(WHAT IS BEING ASKED): Could the listing be repeated exactly, with every picture dropped?

(SUPPLIED INFORMATION):
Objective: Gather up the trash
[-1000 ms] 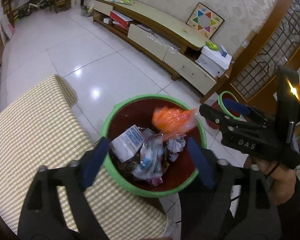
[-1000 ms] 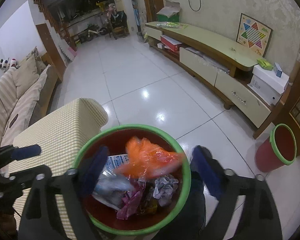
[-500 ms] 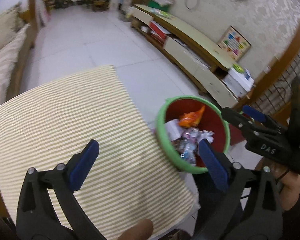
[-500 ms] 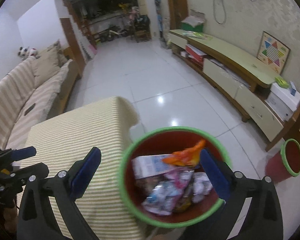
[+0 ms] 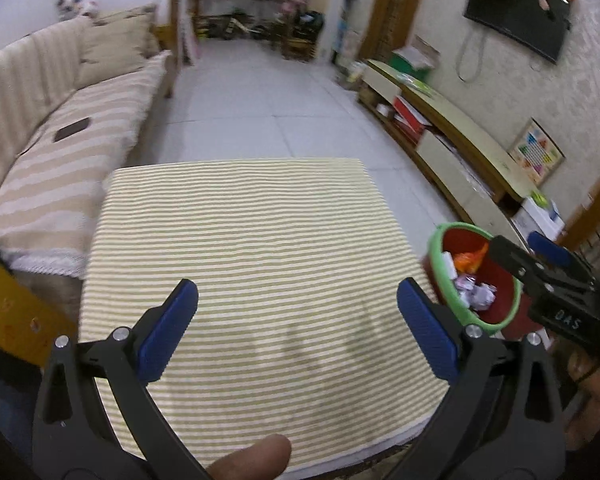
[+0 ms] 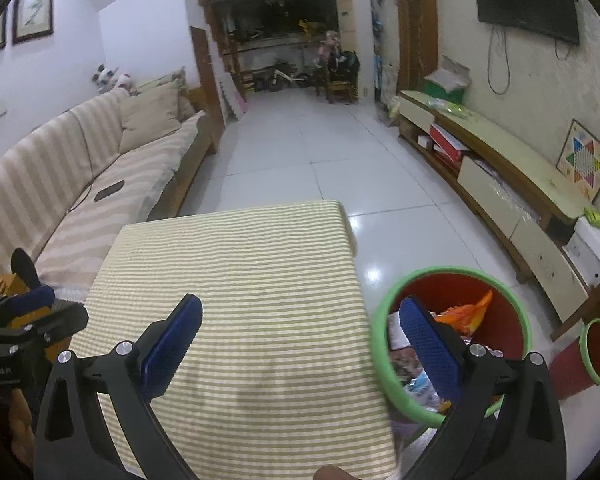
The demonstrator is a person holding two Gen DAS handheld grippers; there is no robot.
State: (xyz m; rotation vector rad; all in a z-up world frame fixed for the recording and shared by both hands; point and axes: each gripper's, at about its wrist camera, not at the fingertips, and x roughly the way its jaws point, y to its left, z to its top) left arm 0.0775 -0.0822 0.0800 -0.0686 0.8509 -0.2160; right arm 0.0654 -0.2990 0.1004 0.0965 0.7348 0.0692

(TASK RESPONSE):
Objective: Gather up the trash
[-1000 ms] 
[-1000 ms] 
[-500 ms] 
[-500 ms] 
[+0 ms] 
[+0 ms] 
The demonstrator is a person holding two Gen DAS handheld grippers; there is no robot.
State: (xyz m; rotation vector rad; all in a z-up world frame fixed for the recording and shared by both hands; point and axes: each gripper's, at about its wrist camera, not at the fingertips, and x roughly the way its jaws point, y to its left, z to its top) left arm 0.0775 -0.0822 0.0800 -0.0686 0.8509 -0.2160; right arm 0.0654 -0.2990 0.1004 0.0965 0.7348 0.0692

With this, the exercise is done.